Problem requirements:
Nothing beyond the line containing "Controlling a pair" should be printed; print each line exactly from the first line of the listing below through it.

Available data:

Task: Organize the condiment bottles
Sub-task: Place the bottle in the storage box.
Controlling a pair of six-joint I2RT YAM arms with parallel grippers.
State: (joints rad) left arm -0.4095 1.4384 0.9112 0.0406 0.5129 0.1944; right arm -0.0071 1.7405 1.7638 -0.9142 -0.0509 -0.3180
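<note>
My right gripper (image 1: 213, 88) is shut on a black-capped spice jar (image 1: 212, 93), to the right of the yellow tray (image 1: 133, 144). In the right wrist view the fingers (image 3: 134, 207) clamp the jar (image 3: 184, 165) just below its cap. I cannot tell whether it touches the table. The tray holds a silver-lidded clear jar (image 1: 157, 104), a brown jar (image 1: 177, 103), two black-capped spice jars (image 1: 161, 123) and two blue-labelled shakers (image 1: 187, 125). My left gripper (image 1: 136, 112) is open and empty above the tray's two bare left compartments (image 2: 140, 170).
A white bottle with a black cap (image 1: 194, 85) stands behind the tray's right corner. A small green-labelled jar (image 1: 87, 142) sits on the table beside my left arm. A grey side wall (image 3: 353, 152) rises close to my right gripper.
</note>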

Output for this exercise:
Task: Organize the condiment bottles
Sub-task: Place the bottle in the storage box.
Controlling a pair of six-joint I2RT YAM arms with parallel grippers.

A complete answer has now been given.